=== EXERCISE GOAL ===
Every line below that holds the string "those" must be copied.

(Records from a dataset)
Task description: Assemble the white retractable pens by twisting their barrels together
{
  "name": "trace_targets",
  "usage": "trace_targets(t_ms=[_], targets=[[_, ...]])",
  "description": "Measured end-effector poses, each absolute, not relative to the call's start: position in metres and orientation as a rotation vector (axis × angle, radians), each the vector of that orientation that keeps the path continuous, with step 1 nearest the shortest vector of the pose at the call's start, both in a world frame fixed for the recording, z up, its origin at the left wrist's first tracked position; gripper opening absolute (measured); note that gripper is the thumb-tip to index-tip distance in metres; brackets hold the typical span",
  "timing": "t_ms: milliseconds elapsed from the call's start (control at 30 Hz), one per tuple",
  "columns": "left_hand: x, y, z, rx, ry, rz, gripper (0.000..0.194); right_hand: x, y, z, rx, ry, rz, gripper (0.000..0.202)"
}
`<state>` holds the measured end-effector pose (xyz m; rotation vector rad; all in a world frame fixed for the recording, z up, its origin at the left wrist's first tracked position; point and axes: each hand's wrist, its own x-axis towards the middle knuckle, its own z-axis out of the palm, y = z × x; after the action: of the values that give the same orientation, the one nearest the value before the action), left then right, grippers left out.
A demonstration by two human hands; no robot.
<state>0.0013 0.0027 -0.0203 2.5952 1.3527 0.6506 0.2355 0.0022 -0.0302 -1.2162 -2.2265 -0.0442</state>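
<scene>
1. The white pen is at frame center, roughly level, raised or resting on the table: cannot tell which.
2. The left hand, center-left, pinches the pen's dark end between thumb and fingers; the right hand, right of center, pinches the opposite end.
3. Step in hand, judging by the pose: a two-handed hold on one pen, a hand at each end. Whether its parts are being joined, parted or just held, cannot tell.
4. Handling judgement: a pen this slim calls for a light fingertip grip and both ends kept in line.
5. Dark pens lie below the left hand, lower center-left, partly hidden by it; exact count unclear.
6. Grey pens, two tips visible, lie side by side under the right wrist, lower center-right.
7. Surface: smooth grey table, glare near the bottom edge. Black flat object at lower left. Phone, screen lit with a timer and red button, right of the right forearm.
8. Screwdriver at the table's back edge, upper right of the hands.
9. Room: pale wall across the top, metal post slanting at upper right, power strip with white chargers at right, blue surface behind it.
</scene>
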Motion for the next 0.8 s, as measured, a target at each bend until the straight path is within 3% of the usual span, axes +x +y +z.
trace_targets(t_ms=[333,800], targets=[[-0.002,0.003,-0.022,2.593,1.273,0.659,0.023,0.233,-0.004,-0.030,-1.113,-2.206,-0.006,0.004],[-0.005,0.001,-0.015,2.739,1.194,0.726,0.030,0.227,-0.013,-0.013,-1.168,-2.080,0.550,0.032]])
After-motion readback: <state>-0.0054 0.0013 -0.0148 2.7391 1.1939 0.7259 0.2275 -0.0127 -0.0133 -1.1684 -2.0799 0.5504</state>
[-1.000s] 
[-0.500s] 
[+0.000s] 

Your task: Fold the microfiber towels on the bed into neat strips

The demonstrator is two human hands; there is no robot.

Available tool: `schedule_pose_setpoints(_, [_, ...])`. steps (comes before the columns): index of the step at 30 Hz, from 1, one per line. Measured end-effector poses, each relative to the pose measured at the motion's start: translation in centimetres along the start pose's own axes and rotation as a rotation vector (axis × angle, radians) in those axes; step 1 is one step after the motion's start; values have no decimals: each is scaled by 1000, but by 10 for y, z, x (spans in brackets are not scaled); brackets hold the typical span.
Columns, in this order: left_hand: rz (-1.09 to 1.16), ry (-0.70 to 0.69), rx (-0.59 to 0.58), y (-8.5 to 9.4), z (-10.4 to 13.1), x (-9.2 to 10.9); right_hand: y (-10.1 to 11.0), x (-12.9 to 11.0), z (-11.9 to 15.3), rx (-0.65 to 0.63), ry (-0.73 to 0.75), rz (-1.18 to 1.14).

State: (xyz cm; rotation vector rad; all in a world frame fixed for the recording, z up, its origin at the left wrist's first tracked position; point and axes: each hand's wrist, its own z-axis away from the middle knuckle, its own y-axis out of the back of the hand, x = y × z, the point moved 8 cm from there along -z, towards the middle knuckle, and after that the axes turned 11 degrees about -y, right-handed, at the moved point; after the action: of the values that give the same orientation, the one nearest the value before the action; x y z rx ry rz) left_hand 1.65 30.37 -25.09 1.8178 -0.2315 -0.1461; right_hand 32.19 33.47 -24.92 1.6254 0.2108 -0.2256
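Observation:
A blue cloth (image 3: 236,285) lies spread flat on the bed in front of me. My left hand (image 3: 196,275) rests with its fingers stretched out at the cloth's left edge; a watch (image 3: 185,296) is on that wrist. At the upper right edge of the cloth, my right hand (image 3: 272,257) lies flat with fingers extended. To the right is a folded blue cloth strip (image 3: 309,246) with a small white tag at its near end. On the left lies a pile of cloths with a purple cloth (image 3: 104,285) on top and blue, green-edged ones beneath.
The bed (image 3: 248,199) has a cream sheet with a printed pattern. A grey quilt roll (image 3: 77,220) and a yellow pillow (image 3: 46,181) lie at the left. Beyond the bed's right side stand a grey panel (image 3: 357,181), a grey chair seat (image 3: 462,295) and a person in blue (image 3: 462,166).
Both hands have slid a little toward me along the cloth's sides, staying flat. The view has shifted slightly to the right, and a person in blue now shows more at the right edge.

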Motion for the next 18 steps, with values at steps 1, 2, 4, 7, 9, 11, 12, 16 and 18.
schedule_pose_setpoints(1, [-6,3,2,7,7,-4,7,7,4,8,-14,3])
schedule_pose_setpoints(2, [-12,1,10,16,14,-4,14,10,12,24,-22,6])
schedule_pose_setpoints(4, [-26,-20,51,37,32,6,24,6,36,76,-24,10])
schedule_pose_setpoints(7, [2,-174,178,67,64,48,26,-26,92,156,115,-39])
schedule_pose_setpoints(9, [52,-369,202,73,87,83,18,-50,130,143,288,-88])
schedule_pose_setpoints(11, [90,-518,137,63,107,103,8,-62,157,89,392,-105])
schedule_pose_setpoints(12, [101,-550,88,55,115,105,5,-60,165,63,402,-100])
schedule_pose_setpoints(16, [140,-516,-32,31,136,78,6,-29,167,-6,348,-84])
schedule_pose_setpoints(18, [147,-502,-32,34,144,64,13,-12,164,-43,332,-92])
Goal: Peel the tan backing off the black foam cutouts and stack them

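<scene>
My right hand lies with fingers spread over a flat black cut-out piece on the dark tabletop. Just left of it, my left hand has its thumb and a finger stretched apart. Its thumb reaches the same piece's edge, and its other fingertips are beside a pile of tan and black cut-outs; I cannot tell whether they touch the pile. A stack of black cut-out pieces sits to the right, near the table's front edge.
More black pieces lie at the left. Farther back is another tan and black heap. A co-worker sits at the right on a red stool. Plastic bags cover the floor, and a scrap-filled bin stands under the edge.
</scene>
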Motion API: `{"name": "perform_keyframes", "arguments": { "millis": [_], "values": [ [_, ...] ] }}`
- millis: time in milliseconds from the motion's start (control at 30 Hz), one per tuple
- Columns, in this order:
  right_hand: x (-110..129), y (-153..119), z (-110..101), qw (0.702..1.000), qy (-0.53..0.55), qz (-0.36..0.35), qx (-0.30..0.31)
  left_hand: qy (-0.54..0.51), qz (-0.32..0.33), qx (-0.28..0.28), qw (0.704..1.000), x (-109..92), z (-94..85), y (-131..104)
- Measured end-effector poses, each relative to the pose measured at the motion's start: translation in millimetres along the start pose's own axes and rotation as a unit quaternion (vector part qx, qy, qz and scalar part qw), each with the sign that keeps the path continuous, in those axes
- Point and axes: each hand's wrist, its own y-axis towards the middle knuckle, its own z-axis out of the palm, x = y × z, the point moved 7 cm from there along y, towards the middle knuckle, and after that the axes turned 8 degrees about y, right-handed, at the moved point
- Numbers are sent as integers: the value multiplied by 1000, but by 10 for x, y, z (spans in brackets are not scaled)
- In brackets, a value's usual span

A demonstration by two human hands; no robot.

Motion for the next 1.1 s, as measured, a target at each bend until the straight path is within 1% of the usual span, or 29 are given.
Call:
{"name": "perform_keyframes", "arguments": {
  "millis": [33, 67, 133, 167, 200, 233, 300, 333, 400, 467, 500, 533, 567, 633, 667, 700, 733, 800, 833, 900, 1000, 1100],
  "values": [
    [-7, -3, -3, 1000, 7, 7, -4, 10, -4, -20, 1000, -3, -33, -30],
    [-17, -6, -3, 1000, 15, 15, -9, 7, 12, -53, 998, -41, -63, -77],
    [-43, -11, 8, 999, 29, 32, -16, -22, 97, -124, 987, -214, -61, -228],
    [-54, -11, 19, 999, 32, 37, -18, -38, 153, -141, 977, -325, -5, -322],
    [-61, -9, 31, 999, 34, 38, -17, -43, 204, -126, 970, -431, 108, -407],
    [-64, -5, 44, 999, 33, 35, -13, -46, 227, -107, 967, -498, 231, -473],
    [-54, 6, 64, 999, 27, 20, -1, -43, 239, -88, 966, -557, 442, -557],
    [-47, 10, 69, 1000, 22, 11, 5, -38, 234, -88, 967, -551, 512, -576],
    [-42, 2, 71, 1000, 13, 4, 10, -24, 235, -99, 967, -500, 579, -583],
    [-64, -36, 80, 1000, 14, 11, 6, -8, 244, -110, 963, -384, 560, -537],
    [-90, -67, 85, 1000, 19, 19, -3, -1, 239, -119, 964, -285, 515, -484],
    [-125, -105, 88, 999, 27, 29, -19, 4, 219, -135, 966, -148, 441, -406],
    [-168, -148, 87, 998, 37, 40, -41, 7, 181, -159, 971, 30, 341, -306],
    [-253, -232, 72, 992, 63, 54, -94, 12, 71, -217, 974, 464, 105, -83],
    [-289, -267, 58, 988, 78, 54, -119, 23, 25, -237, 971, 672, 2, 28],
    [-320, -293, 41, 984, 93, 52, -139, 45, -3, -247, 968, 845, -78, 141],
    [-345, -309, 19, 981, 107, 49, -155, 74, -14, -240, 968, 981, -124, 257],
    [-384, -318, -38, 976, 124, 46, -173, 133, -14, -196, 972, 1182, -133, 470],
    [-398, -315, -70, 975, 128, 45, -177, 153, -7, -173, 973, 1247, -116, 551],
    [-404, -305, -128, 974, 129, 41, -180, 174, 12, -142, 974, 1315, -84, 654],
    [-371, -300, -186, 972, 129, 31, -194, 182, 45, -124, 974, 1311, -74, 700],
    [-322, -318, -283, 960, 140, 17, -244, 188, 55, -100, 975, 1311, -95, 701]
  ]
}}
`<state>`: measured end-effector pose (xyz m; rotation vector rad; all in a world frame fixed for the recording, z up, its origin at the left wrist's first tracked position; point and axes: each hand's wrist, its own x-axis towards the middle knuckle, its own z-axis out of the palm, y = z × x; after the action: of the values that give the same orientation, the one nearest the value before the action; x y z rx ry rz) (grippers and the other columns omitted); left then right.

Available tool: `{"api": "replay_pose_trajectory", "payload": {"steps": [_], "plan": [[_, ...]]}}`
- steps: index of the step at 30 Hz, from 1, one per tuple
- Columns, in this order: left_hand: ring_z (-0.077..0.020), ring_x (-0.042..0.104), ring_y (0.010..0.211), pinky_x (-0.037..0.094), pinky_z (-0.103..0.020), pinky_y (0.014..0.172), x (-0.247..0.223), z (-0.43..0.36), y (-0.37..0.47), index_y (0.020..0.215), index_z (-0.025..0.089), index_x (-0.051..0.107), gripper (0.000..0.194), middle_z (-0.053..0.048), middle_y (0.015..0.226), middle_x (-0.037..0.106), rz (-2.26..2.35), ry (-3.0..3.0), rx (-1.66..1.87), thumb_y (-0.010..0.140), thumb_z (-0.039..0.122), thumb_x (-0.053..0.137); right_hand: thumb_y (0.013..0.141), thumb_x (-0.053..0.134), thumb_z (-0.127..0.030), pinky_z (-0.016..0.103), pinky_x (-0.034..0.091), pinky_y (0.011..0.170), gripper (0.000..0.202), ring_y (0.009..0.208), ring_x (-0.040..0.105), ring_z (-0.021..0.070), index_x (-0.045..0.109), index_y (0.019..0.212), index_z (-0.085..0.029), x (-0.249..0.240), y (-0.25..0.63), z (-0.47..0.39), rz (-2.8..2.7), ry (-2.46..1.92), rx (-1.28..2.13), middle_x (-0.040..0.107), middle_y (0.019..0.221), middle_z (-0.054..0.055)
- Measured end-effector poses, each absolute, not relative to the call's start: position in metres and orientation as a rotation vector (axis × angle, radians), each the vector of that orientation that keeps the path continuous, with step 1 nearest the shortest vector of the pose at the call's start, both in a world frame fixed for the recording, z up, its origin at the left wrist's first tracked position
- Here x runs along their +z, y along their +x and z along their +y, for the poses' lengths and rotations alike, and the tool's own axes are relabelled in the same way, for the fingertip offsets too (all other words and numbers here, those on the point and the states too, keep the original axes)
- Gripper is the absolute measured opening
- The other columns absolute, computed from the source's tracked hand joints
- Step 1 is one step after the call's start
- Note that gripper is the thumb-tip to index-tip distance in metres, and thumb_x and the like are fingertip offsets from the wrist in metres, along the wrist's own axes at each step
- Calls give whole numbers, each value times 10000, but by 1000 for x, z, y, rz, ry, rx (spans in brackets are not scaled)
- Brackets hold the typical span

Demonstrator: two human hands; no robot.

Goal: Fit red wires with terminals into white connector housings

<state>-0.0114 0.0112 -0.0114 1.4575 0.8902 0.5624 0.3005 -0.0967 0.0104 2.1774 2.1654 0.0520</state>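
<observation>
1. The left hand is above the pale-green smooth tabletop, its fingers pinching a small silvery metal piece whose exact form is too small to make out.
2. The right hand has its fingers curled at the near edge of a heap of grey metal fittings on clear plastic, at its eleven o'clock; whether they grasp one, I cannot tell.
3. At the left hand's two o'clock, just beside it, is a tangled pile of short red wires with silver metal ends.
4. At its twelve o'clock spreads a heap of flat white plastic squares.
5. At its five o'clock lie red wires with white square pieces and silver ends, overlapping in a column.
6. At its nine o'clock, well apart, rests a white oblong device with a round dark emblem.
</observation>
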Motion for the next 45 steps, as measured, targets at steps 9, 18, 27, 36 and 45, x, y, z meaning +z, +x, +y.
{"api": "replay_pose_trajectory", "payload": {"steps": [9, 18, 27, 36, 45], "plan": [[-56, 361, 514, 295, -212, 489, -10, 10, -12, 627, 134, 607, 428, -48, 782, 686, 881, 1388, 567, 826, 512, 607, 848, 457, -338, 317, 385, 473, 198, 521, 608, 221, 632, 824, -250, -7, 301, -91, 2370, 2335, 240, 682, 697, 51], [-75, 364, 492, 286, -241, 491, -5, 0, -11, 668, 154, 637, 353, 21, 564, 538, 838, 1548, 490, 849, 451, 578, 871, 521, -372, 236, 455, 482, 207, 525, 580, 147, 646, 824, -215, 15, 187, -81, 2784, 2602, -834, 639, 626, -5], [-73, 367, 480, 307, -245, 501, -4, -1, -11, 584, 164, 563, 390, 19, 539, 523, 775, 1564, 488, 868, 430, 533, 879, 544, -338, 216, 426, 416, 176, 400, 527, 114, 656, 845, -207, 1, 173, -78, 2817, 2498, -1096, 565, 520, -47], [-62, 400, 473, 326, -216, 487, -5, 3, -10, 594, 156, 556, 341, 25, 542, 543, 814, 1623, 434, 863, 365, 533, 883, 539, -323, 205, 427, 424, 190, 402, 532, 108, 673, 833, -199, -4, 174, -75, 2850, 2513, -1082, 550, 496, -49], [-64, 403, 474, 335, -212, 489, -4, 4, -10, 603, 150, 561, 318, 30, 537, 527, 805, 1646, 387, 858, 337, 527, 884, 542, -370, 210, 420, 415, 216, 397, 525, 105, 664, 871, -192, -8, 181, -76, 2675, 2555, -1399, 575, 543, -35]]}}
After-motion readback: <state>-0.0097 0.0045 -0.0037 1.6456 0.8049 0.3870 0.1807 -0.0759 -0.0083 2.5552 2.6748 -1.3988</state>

=== ANSWER TO THIS EXERCISE ===
Available tool: `schedule_pose_setpoints(_, [_, ...])`. steps (comes before the columns): index of the step at 30 Hz, from 1, one per line. Measured end-effector poses, each relative to the pose measured at the motion's start: translation in centimetres along the start pose's own axes and rotation as a rotation vector (axis × angle, radians) in those axes; step 1 is one step after the motion's start; values have no decimals: each is scaled by 1000, but by 10 for y, z, x (spans in brackets are not scaled); brackets hold the typical span.
- Measured end-effector poses, each relative to the pose measured at the motion's start: translation in millimetres along the start pose's own axes and rotation as a unit quaternion (vector part qx, qy, qz and scalar part qw), each with the sign that keeps the path continuous, in those axes
- Here x runs along their +z, y along their +x and z along their +y, for the poses' lengths and rotations alike, and the tool's own axes are relabelled in the same way, for the fingertip offsets too (all other words and numbers here, those on the point and the states too, keep the original axes)

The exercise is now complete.